I didn’t hear from Deb for a few weeks. I worried. Then an email came from her:
I'm sorry I'm so late in letting you know your letter came. You have helped me so much in dealing with issues I thought were dealt with long ago. I knew about the term "monster" when I looked for more information in 1977. It is a horrible term and I'm glad it is out of vocabulary now. Since we have started corresponding, I have had two major anxiety attacks and I know they are associated with my twins and issues I did not resolve.

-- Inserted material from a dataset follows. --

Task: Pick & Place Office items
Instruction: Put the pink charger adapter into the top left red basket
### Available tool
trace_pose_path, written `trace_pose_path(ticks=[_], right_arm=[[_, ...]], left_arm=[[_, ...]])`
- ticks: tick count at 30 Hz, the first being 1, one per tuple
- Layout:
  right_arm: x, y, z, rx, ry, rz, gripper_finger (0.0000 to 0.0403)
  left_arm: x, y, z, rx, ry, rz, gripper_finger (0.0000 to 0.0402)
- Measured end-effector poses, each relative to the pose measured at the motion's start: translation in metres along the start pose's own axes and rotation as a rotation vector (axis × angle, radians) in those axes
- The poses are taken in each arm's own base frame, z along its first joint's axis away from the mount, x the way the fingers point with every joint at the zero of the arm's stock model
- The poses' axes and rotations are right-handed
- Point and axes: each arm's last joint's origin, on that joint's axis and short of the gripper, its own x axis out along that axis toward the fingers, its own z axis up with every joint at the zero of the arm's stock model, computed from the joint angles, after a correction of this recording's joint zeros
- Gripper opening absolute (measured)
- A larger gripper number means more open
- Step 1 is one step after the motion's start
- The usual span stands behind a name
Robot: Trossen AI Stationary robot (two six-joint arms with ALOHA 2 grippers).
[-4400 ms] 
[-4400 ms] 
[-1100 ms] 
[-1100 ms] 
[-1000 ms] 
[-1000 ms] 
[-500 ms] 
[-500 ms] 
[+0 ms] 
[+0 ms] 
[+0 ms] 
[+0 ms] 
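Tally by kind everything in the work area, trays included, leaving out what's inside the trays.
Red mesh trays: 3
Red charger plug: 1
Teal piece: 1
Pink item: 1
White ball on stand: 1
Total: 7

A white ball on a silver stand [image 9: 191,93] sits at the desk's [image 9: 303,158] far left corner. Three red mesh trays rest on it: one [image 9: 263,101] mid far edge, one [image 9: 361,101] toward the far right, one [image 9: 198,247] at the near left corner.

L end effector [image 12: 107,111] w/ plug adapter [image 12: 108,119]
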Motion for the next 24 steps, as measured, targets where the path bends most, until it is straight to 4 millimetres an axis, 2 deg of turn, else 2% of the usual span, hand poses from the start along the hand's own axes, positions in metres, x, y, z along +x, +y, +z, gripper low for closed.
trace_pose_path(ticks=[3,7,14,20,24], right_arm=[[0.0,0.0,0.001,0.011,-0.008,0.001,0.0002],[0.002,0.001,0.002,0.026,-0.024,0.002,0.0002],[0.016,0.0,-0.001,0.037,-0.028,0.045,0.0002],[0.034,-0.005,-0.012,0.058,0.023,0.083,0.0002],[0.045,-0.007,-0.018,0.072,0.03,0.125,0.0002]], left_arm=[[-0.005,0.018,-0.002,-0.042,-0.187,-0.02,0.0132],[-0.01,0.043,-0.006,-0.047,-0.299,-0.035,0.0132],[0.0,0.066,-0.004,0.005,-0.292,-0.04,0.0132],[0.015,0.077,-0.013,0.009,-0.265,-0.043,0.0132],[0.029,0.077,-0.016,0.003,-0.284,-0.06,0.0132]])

When I saw the pictures I did cry, but it helped to have some context. The photo of the beautiful girls helped and I felt a bonding with them and my babies. THANK YOU!!!!!!! They were beautiful. Monday I give my presentation about conjoined twins and my personal history in my psyc[hology] class – child/adolescent development. You have helped me so much, it's hard to express. I will write again after the presentation to let you know how it goes. I think it will help.
Then about a month later up popped another message from Deb:
I took ceramics at the local community college. I am attaching 2 pics of my newest project. These little sweeties are in clay. After they dry, I will fire, paint and glaze them. I plan on having about 9 different types of conjoined twins [sculptures in a series...] I feel like I was holding my boys when I was creating this sculpture for the first time.
The babies Deb had once made in the flesh she was now making in clay. The picture was amazing. Deb had turned that grim autopsy report and those intensely sad medical pictures I provided into a real life vision of her babies: The clay babies were on their bellies, exactly as they would have looked if born lively and laid on a blanket.
It must be that mothers, like their babies, are products of conception. On the day I met Deb in 2004, before the panel discussion at the National Museum of Health and Medicine, the curator Adrianne Noe very kindly showed me some of the highlights of their collection. She knew of my interest in conjoined twins, so she made a point of showing me “our conjoined twins”—near-term baby girls with beautiful faces, thoracopagus, preserved in a rectangle of crystal-clear plastic. Pink and lovely. She told me about how some people would come specifically to visit these twins again and again—how when the museum was undergoing renovation people came to ask where they were, to wonder when they would be back. She told me that it seemed as if women who had had miscarriages were particularly drawn to them. Would-be Debs in search of someone to see.